Work required → Each line in the records below that has the word "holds" should be copied.

[Excerpts from a dataset]
────

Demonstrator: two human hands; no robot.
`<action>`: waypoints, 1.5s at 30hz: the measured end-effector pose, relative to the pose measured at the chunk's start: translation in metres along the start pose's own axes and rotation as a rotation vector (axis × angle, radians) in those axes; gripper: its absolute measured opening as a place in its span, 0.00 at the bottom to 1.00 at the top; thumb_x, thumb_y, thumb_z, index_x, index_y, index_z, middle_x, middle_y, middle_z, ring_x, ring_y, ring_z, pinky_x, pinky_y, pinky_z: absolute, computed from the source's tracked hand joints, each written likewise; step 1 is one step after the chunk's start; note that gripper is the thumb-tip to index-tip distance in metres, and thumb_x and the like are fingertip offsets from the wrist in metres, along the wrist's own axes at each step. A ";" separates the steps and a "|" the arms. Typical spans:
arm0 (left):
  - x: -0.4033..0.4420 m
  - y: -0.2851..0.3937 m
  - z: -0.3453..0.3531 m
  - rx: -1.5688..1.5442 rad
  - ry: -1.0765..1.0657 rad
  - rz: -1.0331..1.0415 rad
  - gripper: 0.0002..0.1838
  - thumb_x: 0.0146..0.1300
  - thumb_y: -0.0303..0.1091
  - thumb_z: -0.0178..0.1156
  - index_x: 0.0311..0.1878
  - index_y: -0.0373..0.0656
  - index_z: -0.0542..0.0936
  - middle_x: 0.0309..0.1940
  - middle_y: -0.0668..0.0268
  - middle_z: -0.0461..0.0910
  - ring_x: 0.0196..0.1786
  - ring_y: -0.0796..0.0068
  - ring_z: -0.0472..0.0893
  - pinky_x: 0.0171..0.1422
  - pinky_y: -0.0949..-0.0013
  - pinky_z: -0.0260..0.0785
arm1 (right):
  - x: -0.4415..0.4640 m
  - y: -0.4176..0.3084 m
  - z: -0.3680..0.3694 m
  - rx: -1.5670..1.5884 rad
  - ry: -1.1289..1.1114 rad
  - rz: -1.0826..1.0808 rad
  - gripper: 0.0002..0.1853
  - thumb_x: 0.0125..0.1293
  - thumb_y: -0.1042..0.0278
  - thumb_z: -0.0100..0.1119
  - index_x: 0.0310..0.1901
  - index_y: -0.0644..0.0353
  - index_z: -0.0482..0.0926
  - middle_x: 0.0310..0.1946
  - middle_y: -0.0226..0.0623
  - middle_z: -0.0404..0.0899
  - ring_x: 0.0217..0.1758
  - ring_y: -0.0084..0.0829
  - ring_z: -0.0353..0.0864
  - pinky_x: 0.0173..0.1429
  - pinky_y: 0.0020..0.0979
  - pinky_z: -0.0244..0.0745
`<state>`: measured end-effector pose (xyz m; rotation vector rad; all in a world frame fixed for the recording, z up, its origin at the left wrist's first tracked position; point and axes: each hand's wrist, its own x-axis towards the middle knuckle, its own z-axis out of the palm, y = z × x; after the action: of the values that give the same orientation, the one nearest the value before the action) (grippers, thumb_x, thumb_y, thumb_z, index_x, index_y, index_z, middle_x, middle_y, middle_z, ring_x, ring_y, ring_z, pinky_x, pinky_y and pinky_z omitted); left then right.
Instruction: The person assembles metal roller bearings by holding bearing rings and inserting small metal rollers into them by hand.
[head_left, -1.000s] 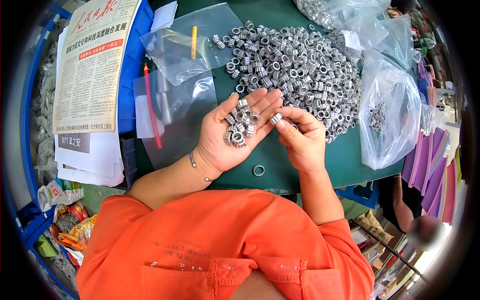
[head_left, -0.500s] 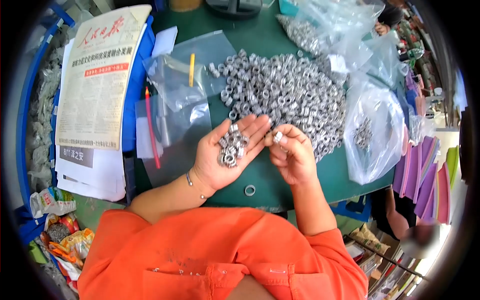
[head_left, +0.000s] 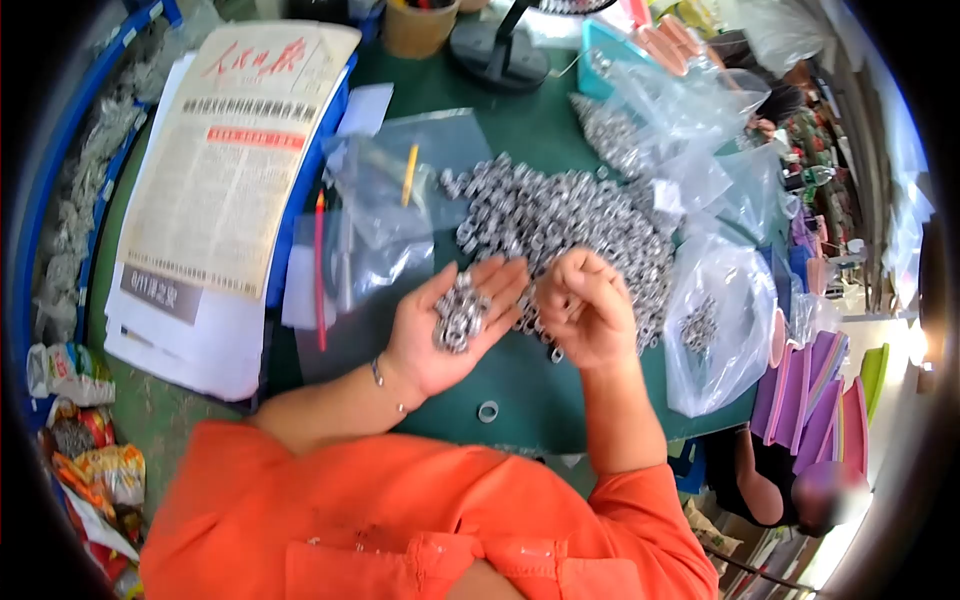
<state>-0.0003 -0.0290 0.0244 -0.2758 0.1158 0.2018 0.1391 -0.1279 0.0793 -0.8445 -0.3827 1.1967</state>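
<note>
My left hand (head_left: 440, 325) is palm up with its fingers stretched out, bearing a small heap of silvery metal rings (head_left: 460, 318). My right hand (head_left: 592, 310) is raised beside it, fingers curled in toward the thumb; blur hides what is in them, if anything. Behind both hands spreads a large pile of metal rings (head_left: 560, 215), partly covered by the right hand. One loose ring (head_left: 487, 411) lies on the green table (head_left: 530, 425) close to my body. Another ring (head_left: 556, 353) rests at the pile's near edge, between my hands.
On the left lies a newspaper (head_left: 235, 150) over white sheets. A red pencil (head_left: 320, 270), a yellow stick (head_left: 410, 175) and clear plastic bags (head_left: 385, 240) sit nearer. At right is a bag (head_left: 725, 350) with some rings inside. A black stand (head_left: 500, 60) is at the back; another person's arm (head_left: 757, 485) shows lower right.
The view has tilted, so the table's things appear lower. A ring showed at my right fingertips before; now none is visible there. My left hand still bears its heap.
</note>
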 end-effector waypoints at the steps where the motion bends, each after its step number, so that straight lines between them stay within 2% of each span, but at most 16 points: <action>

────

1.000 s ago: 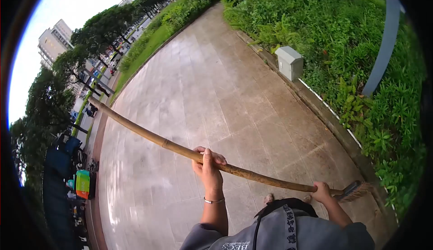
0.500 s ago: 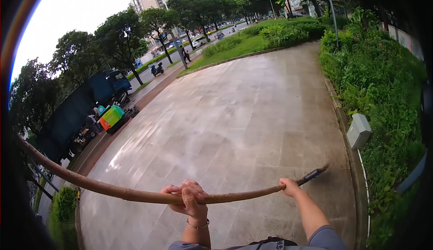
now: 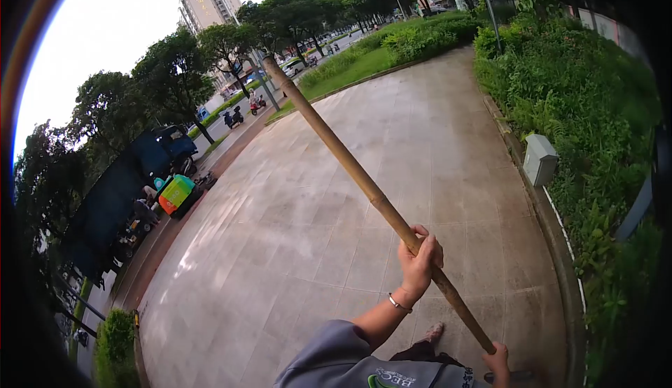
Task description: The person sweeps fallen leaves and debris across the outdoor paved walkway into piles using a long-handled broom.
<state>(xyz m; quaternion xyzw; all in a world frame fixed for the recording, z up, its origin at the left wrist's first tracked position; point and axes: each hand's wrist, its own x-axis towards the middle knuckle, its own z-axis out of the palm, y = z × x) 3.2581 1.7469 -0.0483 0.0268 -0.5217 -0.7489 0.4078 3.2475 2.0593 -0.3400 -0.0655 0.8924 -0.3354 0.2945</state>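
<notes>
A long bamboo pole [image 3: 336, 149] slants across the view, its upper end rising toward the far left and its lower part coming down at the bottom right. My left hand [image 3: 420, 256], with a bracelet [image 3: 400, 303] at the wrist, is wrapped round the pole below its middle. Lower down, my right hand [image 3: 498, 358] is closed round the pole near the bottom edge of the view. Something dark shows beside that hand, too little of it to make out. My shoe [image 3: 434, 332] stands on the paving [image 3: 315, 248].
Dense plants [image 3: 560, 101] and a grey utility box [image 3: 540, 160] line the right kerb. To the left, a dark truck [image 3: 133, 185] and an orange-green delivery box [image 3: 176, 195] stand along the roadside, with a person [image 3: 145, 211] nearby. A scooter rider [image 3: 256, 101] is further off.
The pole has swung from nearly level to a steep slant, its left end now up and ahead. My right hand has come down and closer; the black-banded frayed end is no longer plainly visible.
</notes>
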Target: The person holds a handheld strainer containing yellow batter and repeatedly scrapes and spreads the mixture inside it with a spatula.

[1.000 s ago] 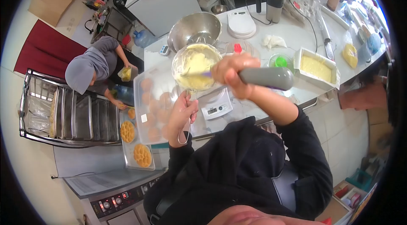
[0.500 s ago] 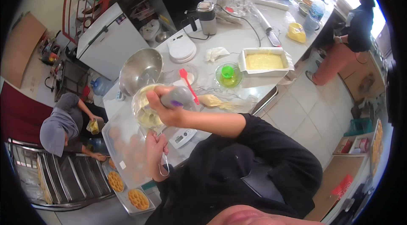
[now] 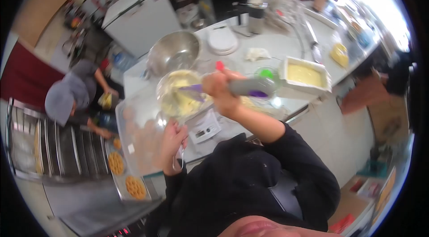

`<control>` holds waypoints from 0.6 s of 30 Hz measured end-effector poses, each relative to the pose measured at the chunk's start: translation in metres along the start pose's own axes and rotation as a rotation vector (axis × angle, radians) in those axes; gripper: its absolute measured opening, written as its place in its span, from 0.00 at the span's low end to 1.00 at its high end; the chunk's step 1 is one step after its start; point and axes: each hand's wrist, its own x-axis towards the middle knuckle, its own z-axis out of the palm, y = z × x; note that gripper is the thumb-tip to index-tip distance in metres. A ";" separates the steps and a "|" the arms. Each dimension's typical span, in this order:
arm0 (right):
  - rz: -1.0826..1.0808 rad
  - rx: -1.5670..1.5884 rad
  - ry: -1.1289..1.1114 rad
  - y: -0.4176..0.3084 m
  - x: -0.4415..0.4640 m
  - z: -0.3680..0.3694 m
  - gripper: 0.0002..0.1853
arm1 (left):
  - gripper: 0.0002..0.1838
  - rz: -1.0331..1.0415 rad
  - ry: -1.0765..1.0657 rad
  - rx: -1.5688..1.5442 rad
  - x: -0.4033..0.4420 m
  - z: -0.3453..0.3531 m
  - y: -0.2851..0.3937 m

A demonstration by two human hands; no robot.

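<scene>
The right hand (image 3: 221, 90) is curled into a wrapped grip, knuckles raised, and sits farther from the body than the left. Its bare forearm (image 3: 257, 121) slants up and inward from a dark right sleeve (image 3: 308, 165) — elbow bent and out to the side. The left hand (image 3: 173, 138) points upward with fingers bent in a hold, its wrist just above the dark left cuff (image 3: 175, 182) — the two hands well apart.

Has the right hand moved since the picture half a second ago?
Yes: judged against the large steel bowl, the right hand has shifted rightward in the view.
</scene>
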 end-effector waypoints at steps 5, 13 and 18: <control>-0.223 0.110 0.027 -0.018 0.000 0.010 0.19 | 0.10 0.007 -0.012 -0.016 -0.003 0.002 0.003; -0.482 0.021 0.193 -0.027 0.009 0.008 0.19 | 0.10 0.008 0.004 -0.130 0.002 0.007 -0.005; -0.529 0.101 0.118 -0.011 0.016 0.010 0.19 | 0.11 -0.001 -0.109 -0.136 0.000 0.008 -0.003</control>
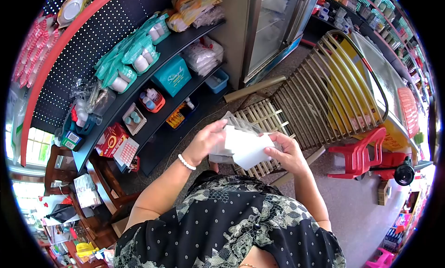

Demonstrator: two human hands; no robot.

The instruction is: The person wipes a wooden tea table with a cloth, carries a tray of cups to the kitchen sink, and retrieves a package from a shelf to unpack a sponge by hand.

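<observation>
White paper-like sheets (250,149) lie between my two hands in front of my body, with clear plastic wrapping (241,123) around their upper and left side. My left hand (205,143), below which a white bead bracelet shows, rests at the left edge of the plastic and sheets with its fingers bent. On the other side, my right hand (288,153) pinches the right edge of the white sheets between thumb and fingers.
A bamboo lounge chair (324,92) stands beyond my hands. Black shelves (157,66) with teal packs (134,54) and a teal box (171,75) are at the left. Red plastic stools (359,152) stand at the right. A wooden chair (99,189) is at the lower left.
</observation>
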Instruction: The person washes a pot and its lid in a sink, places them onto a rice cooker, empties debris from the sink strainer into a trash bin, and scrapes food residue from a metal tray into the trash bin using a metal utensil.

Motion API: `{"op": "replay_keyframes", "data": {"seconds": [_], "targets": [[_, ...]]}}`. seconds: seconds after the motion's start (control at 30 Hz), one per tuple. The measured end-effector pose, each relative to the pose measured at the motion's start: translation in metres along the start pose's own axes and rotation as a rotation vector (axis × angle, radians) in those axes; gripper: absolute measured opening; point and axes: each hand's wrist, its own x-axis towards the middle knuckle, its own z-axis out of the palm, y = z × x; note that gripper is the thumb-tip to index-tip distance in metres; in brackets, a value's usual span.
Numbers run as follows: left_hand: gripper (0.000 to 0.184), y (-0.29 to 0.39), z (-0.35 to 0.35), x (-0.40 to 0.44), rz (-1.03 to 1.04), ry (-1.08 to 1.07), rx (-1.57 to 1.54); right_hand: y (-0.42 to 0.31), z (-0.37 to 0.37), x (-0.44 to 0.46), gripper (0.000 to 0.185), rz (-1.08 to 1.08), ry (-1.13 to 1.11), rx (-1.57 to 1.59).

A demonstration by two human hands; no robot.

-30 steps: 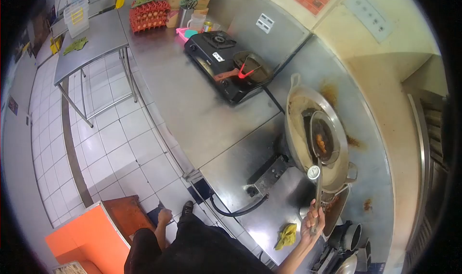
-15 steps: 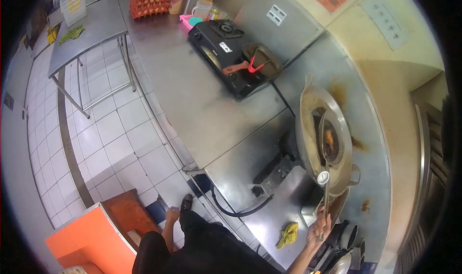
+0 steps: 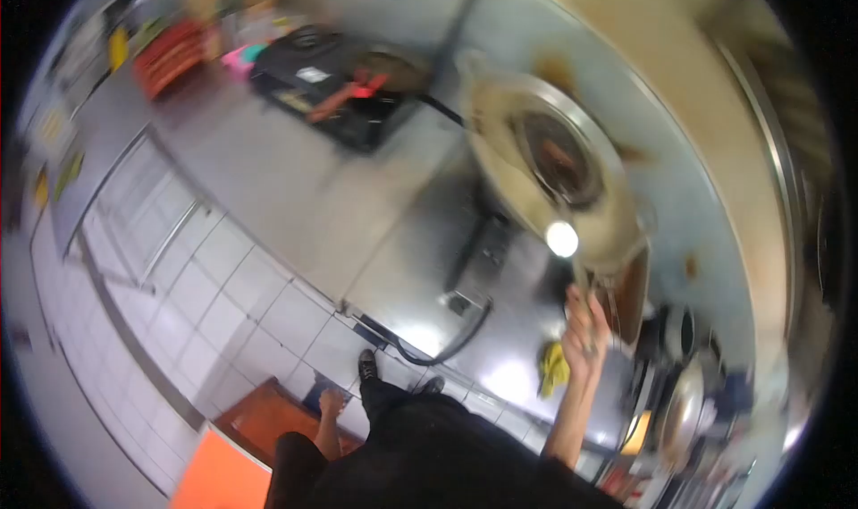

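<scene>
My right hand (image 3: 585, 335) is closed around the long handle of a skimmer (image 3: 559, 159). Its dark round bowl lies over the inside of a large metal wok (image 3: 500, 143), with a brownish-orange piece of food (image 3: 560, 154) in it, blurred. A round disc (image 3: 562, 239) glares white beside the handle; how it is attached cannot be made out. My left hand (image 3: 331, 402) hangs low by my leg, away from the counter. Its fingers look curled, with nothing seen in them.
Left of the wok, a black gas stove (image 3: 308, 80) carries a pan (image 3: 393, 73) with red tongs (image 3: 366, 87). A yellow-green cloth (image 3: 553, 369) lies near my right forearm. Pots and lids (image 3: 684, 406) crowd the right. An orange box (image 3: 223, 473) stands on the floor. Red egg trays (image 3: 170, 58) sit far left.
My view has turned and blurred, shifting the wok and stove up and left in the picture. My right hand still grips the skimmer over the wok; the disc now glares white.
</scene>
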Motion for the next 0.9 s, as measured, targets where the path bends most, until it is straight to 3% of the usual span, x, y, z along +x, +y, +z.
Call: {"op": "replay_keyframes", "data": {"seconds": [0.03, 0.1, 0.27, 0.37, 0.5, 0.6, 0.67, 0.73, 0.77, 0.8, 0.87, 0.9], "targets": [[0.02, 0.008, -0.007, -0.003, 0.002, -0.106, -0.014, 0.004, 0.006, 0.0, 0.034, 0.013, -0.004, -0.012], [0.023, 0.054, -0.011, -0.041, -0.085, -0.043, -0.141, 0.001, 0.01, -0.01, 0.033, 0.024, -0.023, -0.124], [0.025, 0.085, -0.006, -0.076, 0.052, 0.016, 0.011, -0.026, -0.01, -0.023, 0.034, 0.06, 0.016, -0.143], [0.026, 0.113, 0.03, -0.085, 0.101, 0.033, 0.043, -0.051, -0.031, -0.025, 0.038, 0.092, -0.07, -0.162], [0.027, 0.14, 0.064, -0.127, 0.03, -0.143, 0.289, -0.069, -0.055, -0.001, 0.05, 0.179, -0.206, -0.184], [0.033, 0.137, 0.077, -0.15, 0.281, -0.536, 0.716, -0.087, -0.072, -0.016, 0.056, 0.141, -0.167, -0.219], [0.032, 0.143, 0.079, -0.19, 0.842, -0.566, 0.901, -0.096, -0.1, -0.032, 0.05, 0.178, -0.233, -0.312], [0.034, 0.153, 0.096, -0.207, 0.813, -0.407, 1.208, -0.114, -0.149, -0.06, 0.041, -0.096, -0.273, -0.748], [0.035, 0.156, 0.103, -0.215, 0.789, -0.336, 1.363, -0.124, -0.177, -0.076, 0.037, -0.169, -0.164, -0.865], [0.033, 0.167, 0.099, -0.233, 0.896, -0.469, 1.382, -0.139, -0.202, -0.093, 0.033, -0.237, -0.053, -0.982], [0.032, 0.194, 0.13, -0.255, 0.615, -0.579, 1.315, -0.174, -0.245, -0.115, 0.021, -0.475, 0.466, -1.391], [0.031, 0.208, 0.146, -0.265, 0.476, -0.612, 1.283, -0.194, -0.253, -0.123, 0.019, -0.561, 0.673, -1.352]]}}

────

Response →
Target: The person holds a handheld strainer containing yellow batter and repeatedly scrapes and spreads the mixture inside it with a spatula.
`<control>` holds waypoints from 0.6 s of 30 Hz measured end-effector poses, each relative to the pose measured at the chunk's start: translation in metres along the start pose's own axes and rotation as a rotation vector (axis × angle, radians) in those axes; gripper: its absolute measured opening, written as its place in its span, from 0.00 at the span's low end to 1.00 at its high end; the chunk's step 1 is one step after its start; point and axes: each hand's wrist, its own x-axis towards the middle knuckle, its own z-axis out of the palm, y = z × x; note that gripper is the thumb-tip to index-tip distance in metres. A ";" separates the steps and a "|" the arms. Each dimension's typical span, in this order:

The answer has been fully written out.